L’interdiction de commercialisation des smartphones chinois ZTE sur les bases militaires américaines a relancé le débat sur les techniques de cyber espionnage ciblant les secteurs stratégiques occidentaux par l’infiltration de malwares logiciels ou matériels au travers des éléments les moins protégés de leur supply chain, dont la détection et la neutralisation sont par nature rendues délicates en raison de leur complexité.

C’est la société russe d’antivirus Kaspersky qui a été au cœur de la polémique l’année dernière, en raison de la présence de ses solutions sur plusieurs milliers d’ordinateurs des agences fédérales américaines, et du financement de la thèse de son fondateur par l’ancien service d’interception, le FAPSI, désormais intégré au FSB.

Pourtant, régulièrement, Kaspersky identifie les risques liés à des logiciels utilisés par des milliers d’entreprises occidentales, et souvent reliés aux services chinois. La solution NetSarang, installée sur de nombreux serveurs DNS (qui établissent la correspondance entre un nom de domaine et une adresse IP), ou le logiciel de nettoyage des disques durs CCleaner abritent en effet de puissantes backdoors. Mais les documents d’Edward Snowden avaient également révélé l’instrumentalisation par les services anglo-saxons des systèmes d’exploitation de Microsoft ou d’Apple sans même évoquer la suite bureautique Office.

L’approche matérielle est, elle, beaucoup plus coûteuse et complexe à détecter. Les semi-conducteurs sont souvent contrefaits pour abriter des solutions d’écoutes, et leur analyse nécessite en effet des inspections physiques (imagerie au rayon X, chromatographie, tests acoustiques, microscopie électronique…), électrique, ou logique (surveillance des flux entrants et sortants).

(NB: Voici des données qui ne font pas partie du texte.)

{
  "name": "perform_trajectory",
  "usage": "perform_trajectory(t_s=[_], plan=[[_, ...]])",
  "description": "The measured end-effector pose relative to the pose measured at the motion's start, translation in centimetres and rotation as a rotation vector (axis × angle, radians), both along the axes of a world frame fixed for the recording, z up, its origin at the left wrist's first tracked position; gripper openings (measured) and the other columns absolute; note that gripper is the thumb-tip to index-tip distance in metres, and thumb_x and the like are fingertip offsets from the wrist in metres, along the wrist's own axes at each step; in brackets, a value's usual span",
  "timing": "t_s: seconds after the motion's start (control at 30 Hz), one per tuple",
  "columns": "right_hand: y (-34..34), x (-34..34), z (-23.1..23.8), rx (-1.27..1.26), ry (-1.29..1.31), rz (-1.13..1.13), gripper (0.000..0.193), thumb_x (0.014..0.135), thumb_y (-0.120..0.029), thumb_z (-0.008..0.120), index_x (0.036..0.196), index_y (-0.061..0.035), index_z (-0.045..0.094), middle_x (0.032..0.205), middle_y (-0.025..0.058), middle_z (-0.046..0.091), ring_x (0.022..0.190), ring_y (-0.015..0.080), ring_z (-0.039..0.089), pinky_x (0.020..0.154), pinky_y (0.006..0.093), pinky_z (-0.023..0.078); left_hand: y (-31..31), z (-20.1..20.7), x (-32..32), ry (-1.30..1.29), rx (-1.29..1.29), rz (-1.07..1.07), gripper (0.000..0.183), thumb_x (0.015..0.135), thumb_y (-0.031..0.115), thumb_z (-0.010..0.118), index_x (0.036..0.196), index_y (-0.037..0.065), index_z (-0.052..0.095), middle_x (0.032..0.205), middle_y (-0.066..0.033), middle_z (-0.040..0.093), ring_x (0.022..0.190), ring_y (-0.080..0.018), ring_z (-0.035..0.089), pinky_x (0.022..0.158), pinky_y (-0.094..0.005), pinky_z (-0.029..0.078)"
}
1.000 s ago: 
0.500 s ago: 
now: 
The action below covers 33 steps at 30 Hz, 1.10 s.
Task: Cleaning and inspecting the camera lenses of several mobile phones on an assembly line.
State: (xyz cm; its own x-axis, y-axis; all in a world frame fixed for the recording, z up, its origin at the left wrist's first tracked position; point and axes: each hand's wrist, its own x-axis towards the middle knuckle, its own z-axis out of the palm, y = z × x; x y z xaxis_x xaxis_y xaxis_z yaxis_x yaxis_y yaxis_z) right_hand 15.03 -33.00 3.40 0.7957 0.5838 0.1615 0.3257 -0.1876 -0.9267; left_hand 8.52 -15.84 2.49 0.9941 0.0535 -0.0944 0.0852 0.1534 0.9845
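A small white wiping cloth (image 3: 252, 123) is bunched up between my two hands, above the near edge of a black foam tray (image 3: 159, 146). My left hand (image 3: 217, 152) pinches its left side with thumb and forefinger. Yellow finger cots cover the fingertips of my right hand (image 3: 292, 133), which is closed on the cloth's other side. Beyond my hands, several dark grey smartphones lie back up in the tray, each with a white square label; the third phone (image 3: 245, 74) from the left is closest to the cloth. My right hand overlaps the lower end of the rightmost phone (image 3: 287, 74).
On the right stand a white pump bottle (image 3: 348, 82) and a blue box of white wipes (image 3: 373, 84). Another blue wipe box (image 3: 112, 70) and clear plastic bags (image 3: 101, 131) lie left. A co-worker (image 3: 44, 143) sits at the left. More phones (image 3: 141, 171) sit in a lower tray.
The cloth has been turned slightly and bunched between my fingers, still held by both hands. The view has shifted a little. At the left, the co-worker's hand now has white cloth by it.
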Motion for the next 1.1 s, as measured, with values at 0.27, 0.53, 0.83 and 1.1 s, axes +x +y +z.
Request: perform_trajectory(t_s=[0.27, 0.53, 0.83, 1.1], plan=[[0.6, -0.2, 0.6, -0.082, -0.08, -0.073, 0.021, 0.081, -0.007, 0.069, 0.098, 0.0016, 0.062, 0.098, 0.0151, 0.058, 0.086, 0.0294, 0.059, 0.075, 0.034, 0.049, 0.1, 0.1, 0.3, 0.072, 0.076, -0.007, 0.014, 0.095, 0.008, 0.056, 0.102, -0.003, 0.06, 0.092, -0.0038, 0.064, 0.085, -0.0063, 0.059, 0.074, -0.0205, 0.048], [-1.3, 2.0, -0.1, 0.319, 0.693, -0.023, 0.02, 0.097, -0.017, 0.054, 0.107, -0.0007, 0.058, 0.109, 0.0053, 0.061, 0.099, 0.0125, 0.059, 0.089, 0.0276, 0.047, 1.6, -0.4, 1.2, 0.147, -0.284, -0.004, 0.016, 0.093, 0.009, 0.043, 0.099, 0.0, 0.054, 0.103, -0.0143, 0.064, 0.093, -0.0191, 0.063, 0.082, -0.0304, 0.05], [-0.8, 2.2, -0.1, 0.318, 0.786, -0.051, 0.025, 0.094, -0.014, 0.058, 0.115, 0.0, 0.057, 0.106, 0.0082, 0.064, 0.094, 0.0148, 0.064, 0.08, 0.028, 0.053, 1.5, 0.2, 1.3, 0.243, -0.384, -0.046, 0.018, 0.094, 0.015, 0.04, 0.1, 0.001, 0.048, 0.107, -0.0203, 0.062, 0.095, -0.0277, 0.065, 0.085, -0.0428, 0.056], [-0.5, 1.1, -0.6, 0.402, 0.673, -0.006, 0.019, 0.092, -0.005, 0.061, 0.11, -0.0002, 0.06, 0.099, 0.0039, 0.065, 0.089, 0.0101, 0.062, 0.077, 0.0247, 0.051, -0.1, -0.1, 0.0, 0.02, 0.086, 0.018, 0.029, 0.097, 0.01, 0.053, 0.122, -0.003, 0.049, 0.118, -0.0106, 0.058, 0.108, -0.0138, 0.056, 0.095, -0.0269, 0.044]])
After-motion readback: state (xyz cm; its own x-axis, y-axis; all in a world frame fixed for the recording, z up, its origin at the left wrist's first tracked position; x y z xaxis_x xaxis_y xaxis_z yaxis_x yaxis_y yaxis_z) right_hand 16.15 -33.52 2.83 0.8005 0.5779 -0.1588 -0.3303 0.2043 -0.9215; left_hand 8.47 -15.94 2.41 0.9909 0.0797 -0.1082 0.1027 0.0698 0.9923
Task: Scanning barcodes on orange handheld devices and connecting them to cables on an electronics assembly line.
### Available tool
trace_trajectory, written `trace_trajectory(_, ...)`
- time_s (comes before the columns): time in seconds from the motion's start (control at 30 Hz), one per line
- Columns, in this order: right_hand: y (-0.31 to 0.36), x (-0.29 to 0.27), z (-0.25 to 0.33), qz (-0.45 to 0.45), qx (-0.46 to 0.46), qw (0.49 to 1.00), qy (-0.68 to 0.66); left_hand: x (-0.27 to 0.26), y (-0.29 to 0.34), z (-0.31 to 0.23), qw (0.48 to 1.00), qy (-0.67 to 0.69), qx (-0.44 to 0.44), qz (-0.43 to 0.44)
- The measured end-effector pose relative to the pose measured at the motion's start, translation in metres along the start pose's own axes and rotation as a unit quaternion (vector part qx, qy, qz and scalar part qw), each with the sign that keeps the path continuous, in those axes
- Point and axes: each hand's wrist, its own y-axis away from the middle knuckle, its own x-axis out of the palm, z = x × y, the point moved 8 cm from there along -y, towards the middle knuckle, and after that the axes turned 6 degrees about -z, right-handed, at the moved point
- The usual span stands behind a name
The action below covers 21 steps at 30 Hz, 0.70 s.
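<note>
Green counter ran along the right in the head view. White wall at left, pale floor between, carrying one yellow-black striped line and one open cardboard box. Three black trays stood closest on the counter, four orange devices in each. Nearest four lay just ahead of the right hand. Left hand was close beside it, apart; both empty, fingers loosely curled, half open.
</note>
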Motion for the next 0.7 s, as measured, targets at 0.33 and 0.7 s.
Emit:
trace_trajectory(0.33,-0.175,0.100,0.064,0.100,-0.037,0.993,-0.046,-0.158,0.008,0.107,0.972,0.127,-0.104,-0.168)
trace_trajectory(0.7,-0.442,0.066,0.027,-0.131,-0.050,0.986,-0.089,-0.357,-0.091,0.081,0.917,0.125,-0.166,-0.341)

Loin d’être marginales, ces contrefaçons sont massives et représentent un marché de 100 milliards de dollars par an. Mais ce sont sans doute les coûts d’achats des matériels qui représentent la porte d’entrée la plus efficace pour les opérations de renseignement. C’est ainsi que certains routeurs de fabrication chinoise ou certains chipsets de PC ou de smartphone sont désormais en situation de quasi-monopole pour avoir permis la démocratisation de ces technologies à un prix attractif.